Ally apologizes and then asks Farrell if he will be her partner in an upcoming mixed doubles tournament, to which he agrees and forgives her. They begin training together and end up winning the tournament, though Ally falls on her ankle again. Ally also enrolls in the singles tournament, for her rematch with Katina. With newfound confidence and her friends and family supporting her, she wins against Katina with her ankle injury and finally kisses Farrell.

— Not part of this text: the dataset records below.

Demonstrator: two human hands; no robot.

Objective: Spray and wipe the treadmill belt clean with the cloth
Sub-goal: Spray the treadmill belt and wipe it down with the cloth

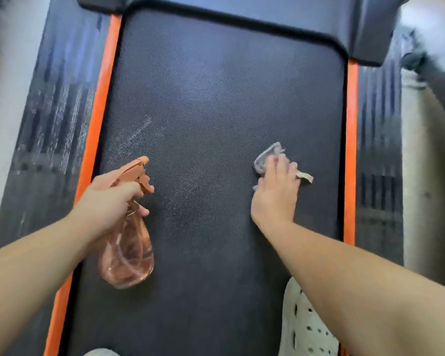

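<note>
Left hand (111,199) grips bottle (126,253), cloth (263,158) under right hand (276,194), shoe (306,327) on belt (216,98)

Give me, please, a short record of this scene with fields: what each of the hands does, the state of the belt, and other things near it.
left hand: grips the spray bottle at its neck, nozzle pointing over the belt
right hand: presses flat on the grey cloth
treadmill belt: black, pale streaks beyond the nozzle
cloth position: right part of the belt
side strips: orange, one along each belt edge
other: pale perforated shoe, lower right
</note>
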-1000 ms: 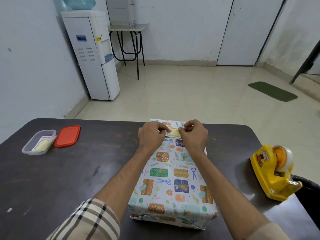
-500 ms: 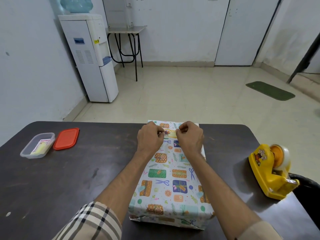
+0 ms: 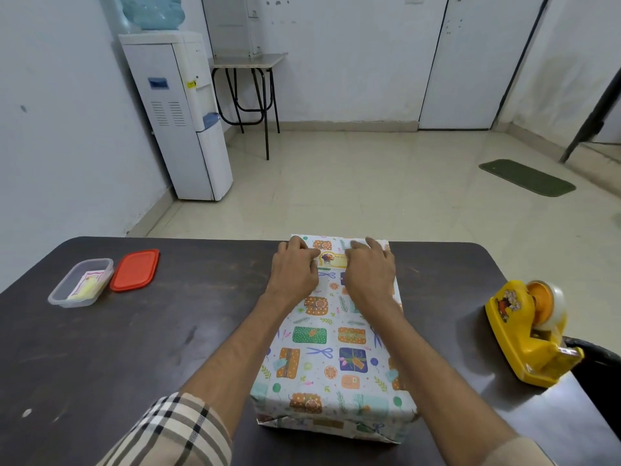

The film ends with everyone happy with the way their life is going, and Ally satisfied with her balanced life of sports and social events.

==Cast==

- Lindsey Shaw as Ally Mash
- Chandler Massey as Farrell Gambles
- Keith Coulouris as Dave Mash
- Lindsey Black as Rebecca
  - de:Susie Abromeit as Katina Upranova
- Mark Elias as Nate
- Steven Christopher Parker as Stuart
- Alexandra Paul as Margo Mash
- Josh Cooke as Dr. Jim
- Josh Blaylock as Red Bull
- Sarah Lilly as Amy
- Fabienne Guerin as Debbie

==Production==
Leigh Dunlap wrote a filmscript called "Smash" about a teenage tennis romantic comedy that formed the basis of 16-Love. The script was promoted by producer Ilyssa Goodman who, in November, 2009, offered it to Adam Lipsius and his wife who had created the film company Uptown 6 Productions. They liked the script and decided to make the film.

Lindsey Shaw was cast in the lead after impressing Lipsius at her audition. He recollected: "... She was so professional and passionate, I just saw her as Ally Mash". Writer Dunlap picked Chandler Massey for male lead due to his acting skills and tennis skill, she wrote: " ... I fought the creative battle of my life to get (Massey) cast as the lead". Lipsius was unconvinced by Massey at first but after playing a tennis game with him and discovering his romantic nature he decided he was right for the part. Susie Abromeit, cast as the Russian player, was a top ten ranked junior who had a Duke University tennis scholarship.

Shooting took place in the San Diego area and Denver over 21 days with ten of those days on a tennis court. Lipsius described the "vital closeness" of shooting the tennis scenes with close-ups of the players' faces to create intensity. CGI visual effects were used to transform 250 spectators into 2000.

Massey commented that shooting the film was "... one of the greatest experiences of my life".

==Release==
16-Love premiered in the United States on January 20, 2012 with a limited theatrical release along with television rotation, DVD release and on-line streaming.

==Reception==
In her review of 16-Love for The New York Times, Jeannette Catsoulis criticized the script and direction as being clichéd. She considered: " ... 16-Love is in a sense the perfect movie for teenagers - you can text and tweet to your heart's content and never miss a thing". In his review for Common Sense Media, Renee Schonfeld gave two stars from five. He criticized one-dimensional characters, teen film clichés, and excessive product placement, while praising the performances of Shaw and Massey. He concluded: " ... There's plenty of innocent romance and just enough tennis to hold the audience's interest and keep the story moving". Dennis Harvey, reviewing for Variety criticized the script as predictable but praised the direction and performances. He concluded: " first time feature helmer Adam Lipsius keeps things slick and pacey, and the cast is decent within mostly one-dimensional roles".